Philadelphia, Kensington - ein ehemals respektabler, inzwischen heruntergekommener Stadtteil. Hier leben die Schwestern Mickey und Kacey.
Mickey arbeitet als Streifenpolizistin. Nicht einfach, da sie sich als Alleinerziehende auch noch um ihren 5-jährigen Sohn kümmern muss. Mickeys jüngere Schwester Kacey ist eine drogensüchtige Prostituierte. Mickey behält sie eigentlich immer im Auge, aber jetzt ist Kacey verschwunden. Und es werden junge Prostituierte ermordet aufgefunden.
Mickey sucht fieberhaft nach ihrer Schwester.
Das Spannende an Liz Moores Roman ist, dass er sich nicht so leicht in eine Schublade stecken lässt. Kriminalroman? Es gibt ja Mordopfer und Ermittler. Und dann ist es gibt Mickeys Vorgesetzten, der sie nicht ernst nimmt.

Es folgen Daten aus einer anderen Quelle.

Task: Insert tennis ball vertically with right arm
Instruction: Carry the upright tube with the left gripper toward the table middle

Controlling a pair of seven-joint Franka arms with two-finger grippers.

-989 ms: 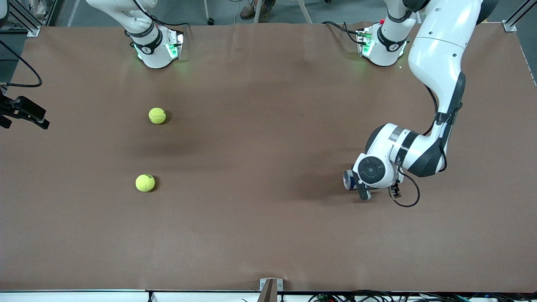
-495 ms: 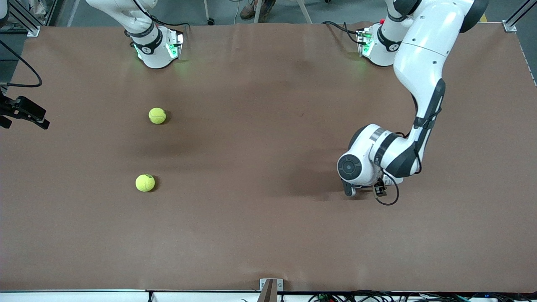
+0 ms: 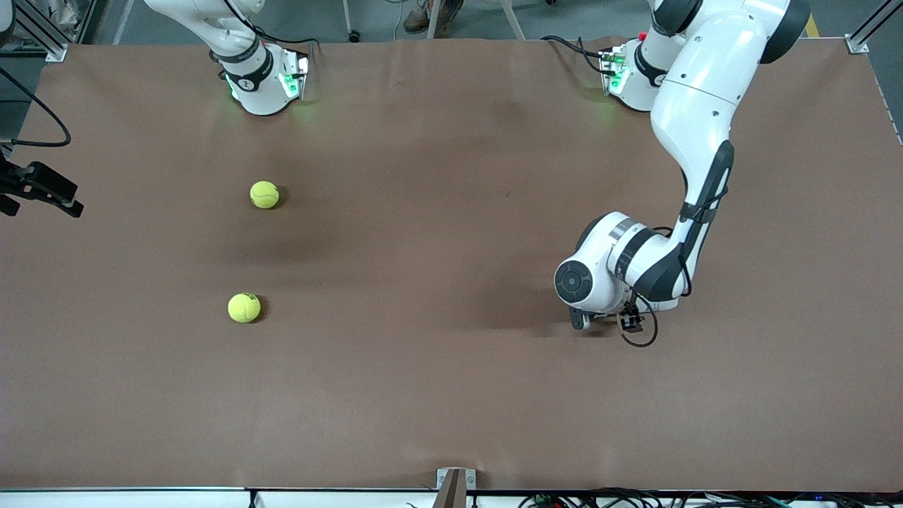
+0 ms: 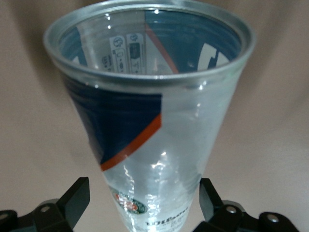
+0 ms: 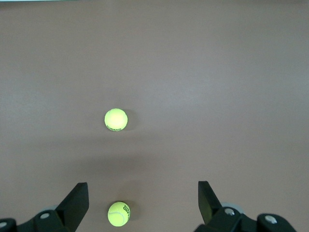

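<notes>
Two yellow tennis balls lie on the brown table toward the right arm's end, one (image 3: pixel 264 195) farther from the front camera than the other (image 3: pixel 244 307). My right gripper (image 5: pixel 143 200) is open and empty high over them. Both balls show below it, one (image 5: pixel 119 214) between its fingers and one (image 5: pixel 116 119) past them. It is out of the front view. My left gripper (image 4: pixel 143 198) is shut on a clear tennis ball can (image 4: pixel 149 111) with a blue and orange label, its open mouth pointing away from the hand. In the front view the left gripper (image 3: pixel 589 321) is low over the table and hides the can.
The right arm's base (image 3: pixel 261 77) and the left arm's base (image 3: pixel 638 77) stand at the table's back edge. A black camera mount (image 3: pixel 42 187) sticks in at the right arm's end. A small bracket (image 3: pixel 455 483) sits at the front edge.
The left arm's wrist has moved toward the right arm's end of the table and turned. The can's blue rim, seen beside the wrist earlier, is now hidden. The balls have not moved.
</notes>
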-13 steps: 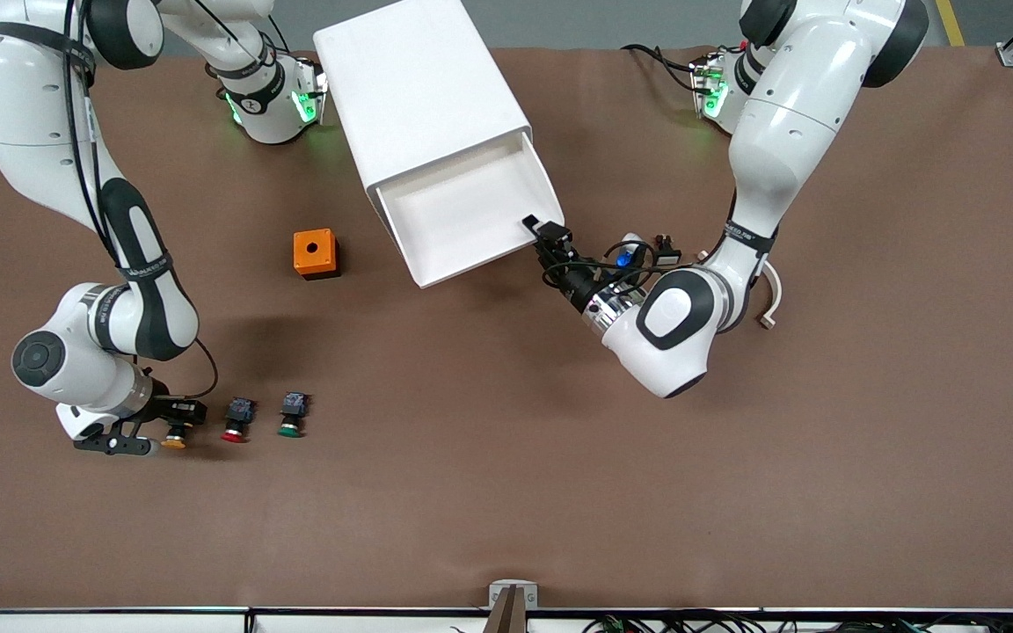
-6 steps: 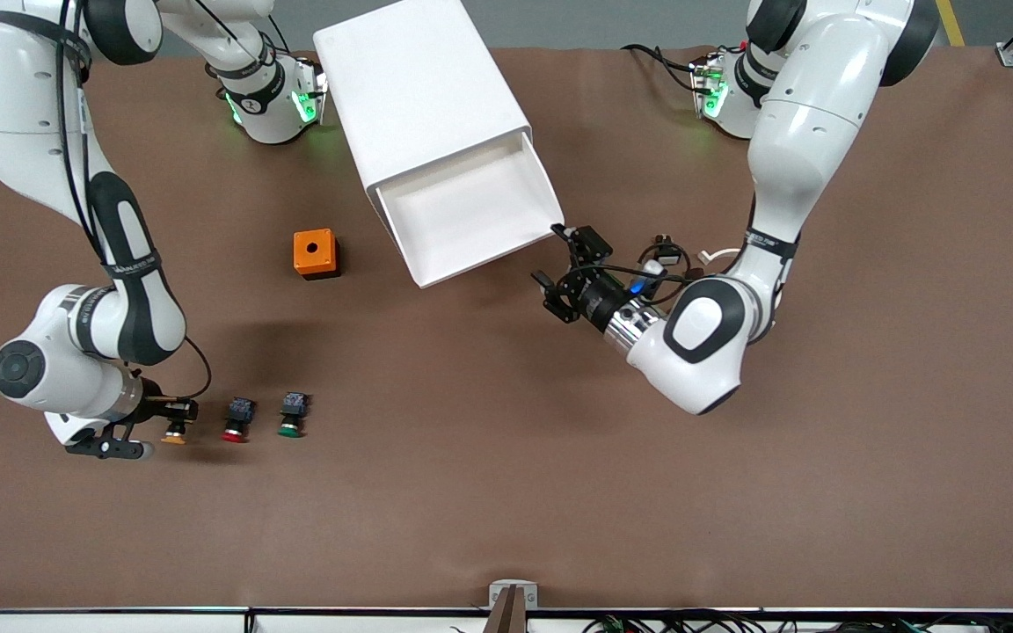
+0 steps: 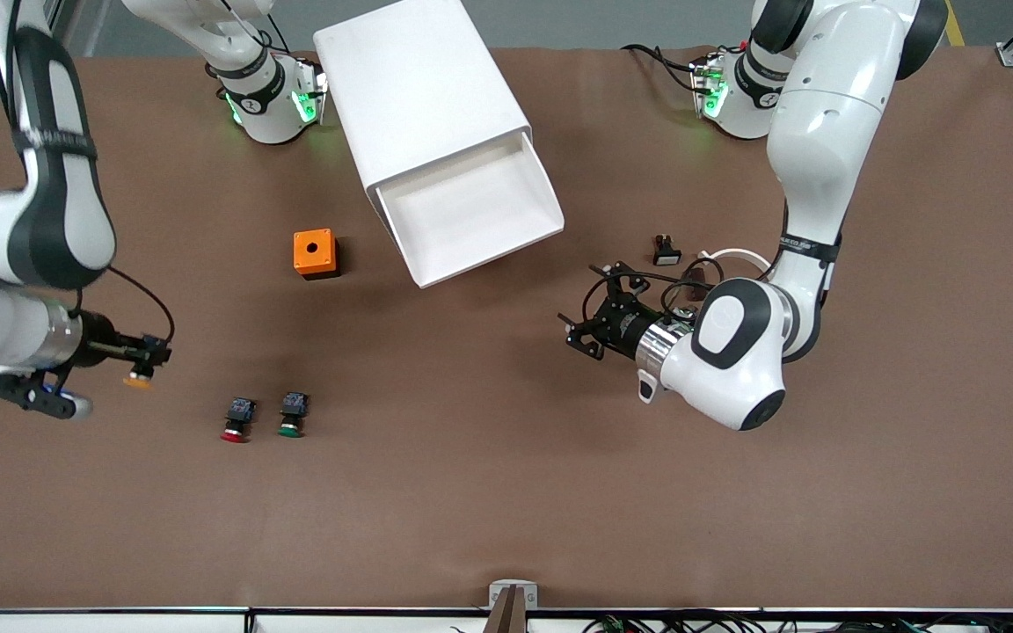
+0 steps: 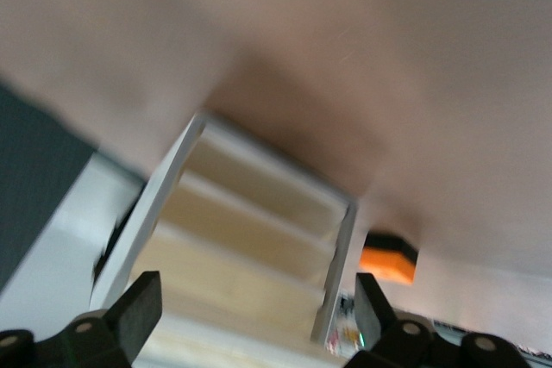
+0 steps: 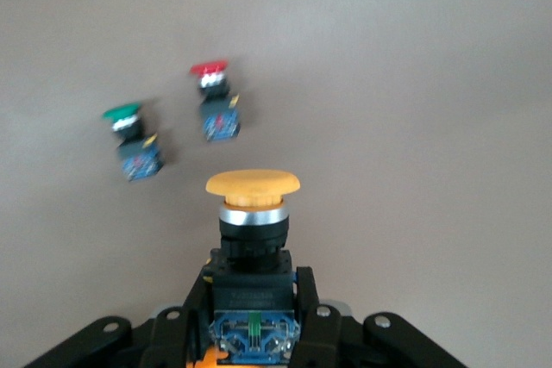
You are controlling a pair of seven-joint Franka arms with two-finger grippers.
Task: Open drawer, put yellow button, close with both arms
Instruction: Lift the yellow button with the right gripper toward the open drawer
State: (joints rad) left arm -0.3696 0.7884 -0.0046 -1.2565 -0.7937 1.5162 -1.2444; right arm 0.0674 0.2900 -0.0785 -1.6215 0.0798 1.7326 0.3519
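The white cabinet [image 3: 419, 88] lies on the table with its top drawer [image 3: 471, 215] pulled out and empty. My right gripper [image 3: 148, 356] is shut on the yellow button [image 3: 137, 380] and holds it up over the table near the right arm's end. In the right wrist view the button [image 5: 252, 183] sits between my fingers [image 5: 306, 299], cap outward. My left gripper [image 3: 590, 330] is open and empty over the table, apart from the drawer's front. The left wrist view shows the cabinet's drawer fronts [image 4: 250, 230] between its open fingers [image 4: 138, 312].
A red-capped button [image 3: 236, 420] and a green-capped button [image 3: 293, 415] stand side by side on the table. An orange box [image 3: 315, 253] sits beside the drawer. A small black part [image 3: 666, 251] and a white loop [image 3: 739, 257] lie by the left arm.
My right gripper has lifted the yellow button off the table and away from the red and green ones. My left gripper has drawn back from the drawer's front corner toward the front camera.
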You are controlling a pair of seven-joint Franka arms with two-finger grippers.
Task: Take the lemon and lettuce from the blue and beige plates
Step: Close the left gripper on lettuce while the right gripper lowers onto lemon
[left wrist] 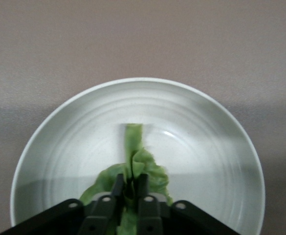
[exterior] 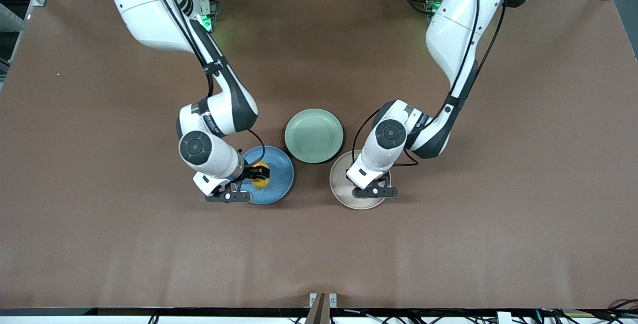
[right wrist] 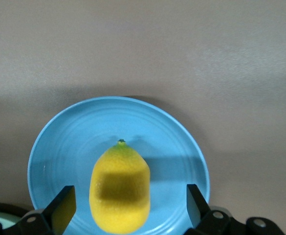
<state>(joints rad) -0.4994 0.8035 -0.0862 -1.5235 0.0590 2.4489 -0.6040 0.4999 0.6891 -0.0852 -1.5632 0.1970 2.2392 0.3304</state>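
Note:
The yellow lemon (exterior: 260,177) (right wrist: 119,191) lies on the blue plate (exterior: 279,174) (right wrist: 177,147). My right gripper (exterior: 259,172) (right wrist: 128,200) hangs low over it, open, one finger on each side of the fruit and clear of it. The wrinkled green lettuce (left wrist: 143,166) rests on the beige plate (exterior: 341,184) (left wrist: 206,147), its stem pointing away from the fingers. My left gripper (exterior: 374,184) (left wrist: 129,180) is down on that plate, shut on the leaf's bunched middle. In the front view the left hand hides the lettuce.
A pale mint-green plate (exterior: 314,135) sits bare between the two arms, farther from the front camera than the blue and beige plates. Brown table surface (exterior: 319,254) spreads wide all around the three plates.

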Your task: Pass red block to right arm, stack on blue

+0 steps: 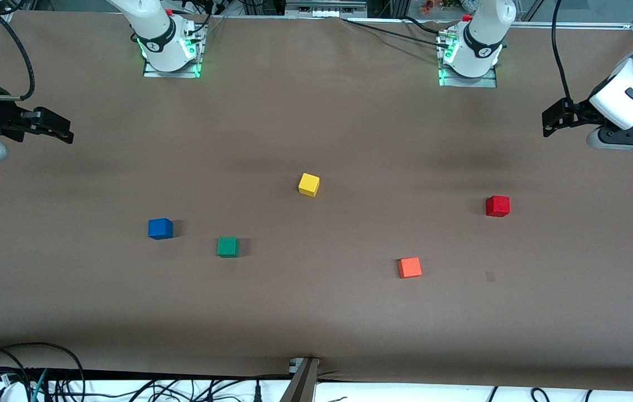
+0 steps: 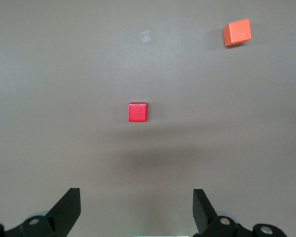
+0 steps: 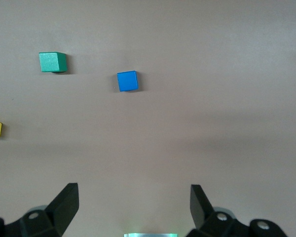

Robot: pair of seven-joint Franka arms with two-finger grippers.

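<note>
- Nothing is being carried out yet: the red block is lying untouched on the brown table toward the left arm's end, so in my judgement the opening step, the left arm's pick, is the one in hand.
- The left gripper is hanging above the table's edge at its own end, fingers spread wide and holding nothing; in the left wrist view the red block is sitting ahead of the open fingers, with the orange-red cube farther off.
- The right gripper is waiting over its own end, likewise wide open and empty.
- The blue cube is resting toward the right arm's end, just beside the green cube, which is lying slightly nearer the front camera; a yellow cube is sitting mid-table.
- The next move is calling for the left gripper to travel over the red block, descend with fingers straddling it, and close squarely on two faces.
- Both arms are being cut off by the frame edges, and a faint pale mark near the orange-red cube is possibly tape, though that is hard to make out.
</note>
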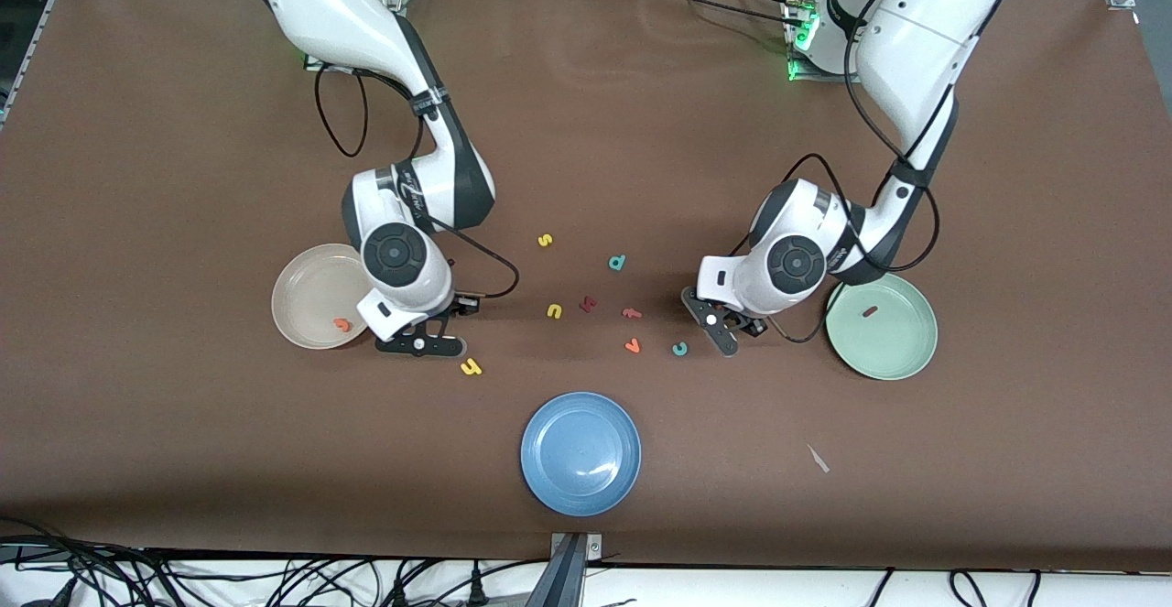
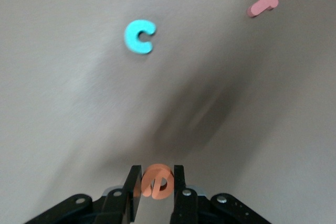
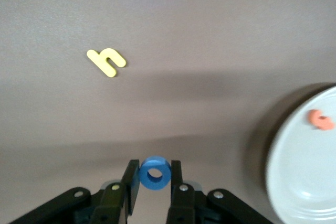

Und andererseits ist es eben auch ein Familienroman. Wo kommen die Schwestern her, was ist mit den Eltern passiert? In Rückblicken erzählt Liz Moore von der dysfunktionalen Familie, aus der die Mädchen stammen. Somit ist „Long Bright River" auch ein Familienroman.
Und natürlich ist dieses Buch auch ein sozialkritischer Gesellschaftsroman.
Vor allem aber: Verdammt spannend zu lesen!!!

Übersetzung: Aus dem Englischen von Ulrike Wasel und Klaus Timmermann.